* _PROBLEM TO SOLVE_:
Repeat all of the data word for word so that only the pictures are missing from the copy.

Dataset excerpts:
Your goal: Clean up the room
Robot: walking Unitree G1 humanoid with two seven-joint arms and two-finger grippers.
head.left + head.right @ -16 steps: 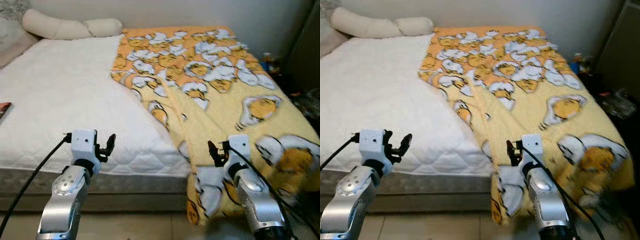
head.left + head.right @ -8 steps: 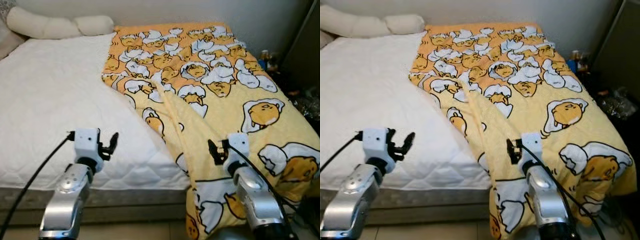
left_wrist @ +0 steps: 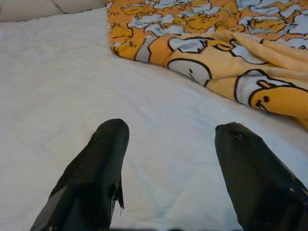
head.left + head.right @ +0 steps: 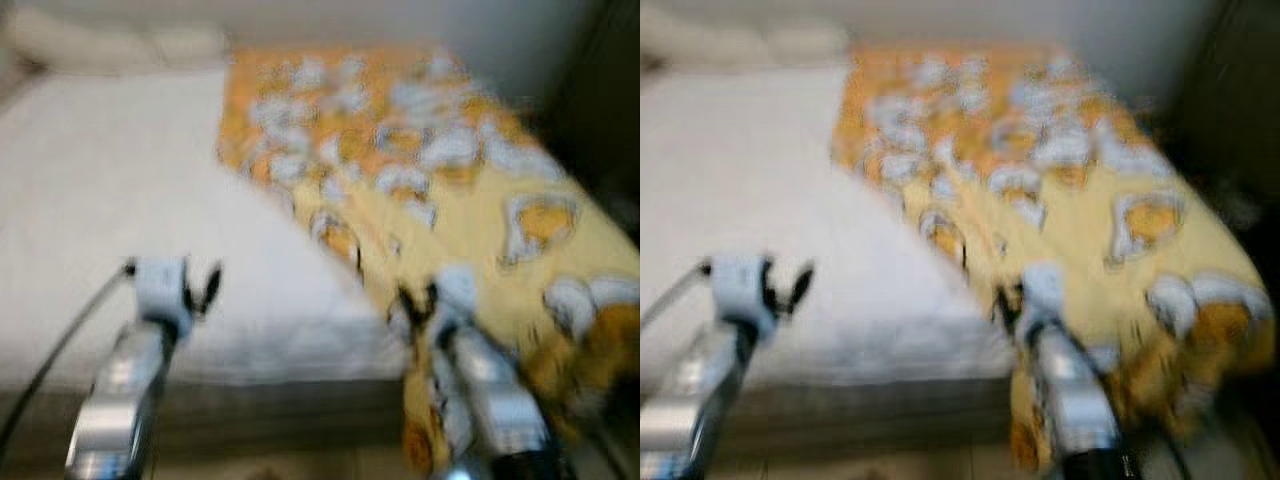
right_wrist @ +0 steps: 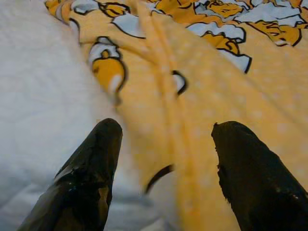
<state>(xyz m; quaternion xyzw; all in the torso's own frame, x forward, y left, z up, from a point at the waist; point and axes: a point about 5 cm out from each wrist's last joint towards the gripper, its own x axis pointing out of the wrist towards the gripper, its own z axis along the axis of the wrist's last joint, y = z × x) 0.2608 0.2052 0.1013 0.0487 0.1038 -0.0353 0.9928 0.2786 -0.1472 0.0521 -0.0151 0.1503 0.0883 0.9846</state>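
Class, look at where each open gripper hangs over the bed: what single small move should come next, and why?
Probably lower the right gripper onto the folded edge of the yellow blanket and close. Its fingers are open and straddle that edge, where the blanket meets the bare white mattress. The left gripper hangs open over the mattress alone, apart from the blanket.
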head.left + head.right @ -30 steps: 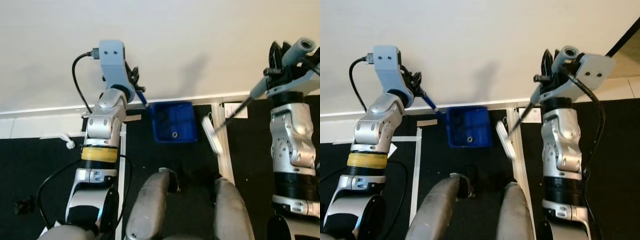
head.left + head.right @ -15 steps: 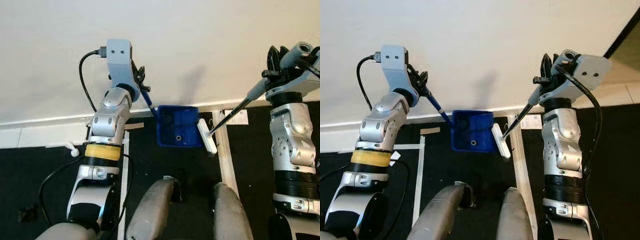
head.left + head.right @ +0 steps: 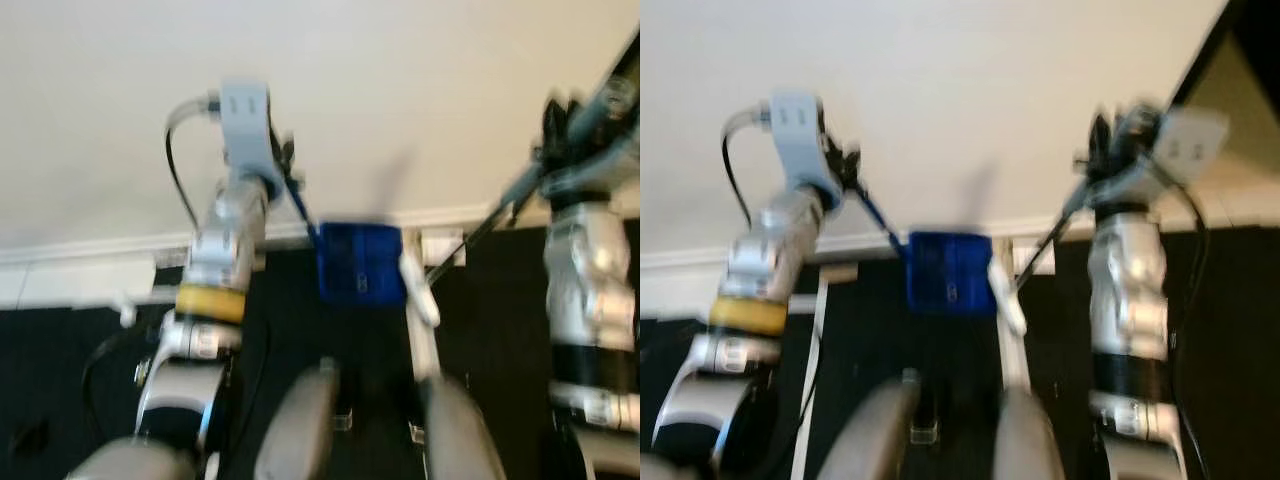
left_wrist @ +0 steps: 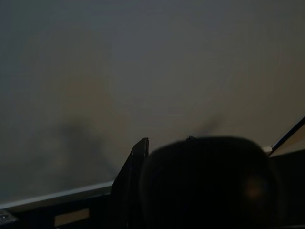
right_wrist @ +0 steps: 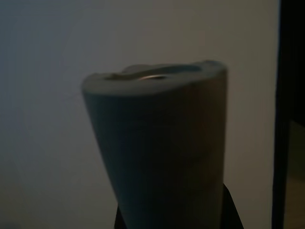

* _EXERCISE SOLUTION_:
Your goal: Clean up the room
Robot: walking Unitree G1 humanoid with two seven-joint arms and two-finger grippers.
head.left + head.right @ -16 steps: 
head.left + head.right @ -8 steps: 
left_wrist @ +0 steps: 
head.left + head.right @ +0 steps: 
right_wrist @ +0 steps: 
<state>(xyz m; quaternion xyzw; all in the torso's own frame, x forward, y left, z up, from a point at the waist; point and axes: a point about 5 cm out from each wrist's last joint towards the gripper, its own x axis pointing out of the wrist towards the gripper, its own z axis along the axis of the wrist's last joint, y = z × x) 0.2608 0.2052 0.1013 0.0487 0.1038 -0.0353 0.9928 0.2786 -0.1472 0.0521 -0.0151 0.1503 0.0883 0.9846</state>
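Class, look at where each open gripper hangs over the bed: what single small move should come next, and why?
Probably lower the right gripper onto the folded edge of the yellow blanket and close. Its fingers are open and straddle that edge, where the blanket meets the bare white mattress. The left gripper hangs open over the mattress alone, apart from the blanket.
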head.left + head.right @ -30 steps: 
head.left + head.right @ -15 steps: 
head.left + head.right @ +0 steps: 
left_wrist @ +0 steps: 
right_wrist @ +0 steps: 

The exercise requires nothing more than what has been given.